Biting my lip, I answered, “You’re doing just fine.”

 

***

 

 

Two phone calls to the hospital to check up on Lulu and an absolutely breathtaking (if a little overdone) pasta and eggplant dish later, Dalton and I were snuggling on the couch.

 

It would have felt wrong if he hadn’t been so right. Sure, he wasn’t strong in the way Abram was. After all, Abram was massive. Abram was a thrilling, intimidating, and exhilarating thing. Like fire. But like fire, the thought of him consumed me.
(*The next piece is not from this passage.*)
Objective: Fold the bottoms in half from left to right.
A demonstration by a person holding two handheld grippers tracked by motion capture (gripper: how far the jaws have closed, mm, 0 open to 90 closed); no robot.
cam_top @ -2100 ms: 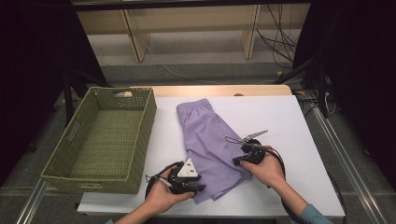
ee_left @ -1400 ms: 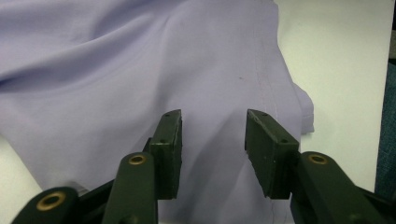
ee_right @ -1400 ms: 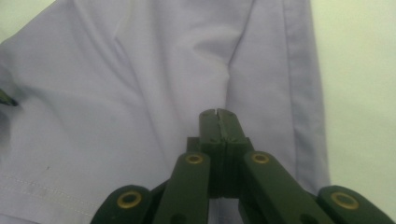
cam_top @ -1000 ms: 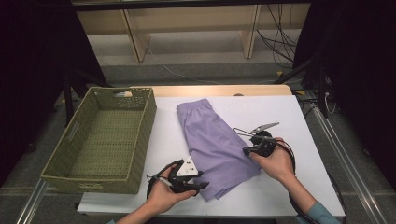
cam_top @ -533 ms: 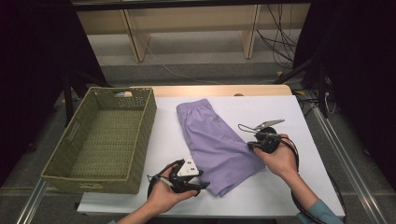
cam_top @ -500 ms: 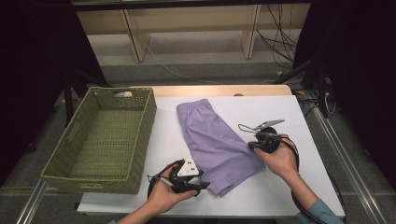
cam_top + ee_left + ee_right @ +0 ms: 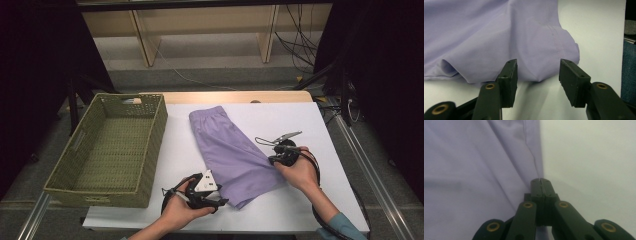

It devoured my mind until there was nothing left of me.

 

But Dalton was strong, too, in a solid-like-stone sense-of-being type of way. You could build on stone. You could make a life on stone. Stone did not destroy all it touched. It didn’t leave you burned and broken, with nothing to show for your time and passion but ash scattered on the floor.

 

With Dalton, there was no bull, no drama, no chained up girls, and no magical excuses or beastly traits. And he wanted me.

 

But did I want him?

 

I snuggled as close as I could, trying to come up with the answer. But it wasn’t long before I realized what I was actually doing was trying to convince my heart to want something it didn’t.

 

I knew what was good for me. Any idiot could see that this man, so wonderful, so kind, was the right choice. But Abram was different. There was something about him that drew me in like a moth to flame. Questions and concerns aside, I knew without a shadow of a doubt that I would go to that flame again.

 

I was cold without him—isn’t that how it is with fire? Whether or not it was foolish to do so, I would keep going back to him, just like all the other times I vowed never to see him again.

 

Fact was, I trusted him. Conduits and beasts be damned. I believed every freaking word of it. How could I not? To deny it would be to deny things I had seen with my own eyes, experienced with my own body. No man, no matter how strong, could throw a woman like that.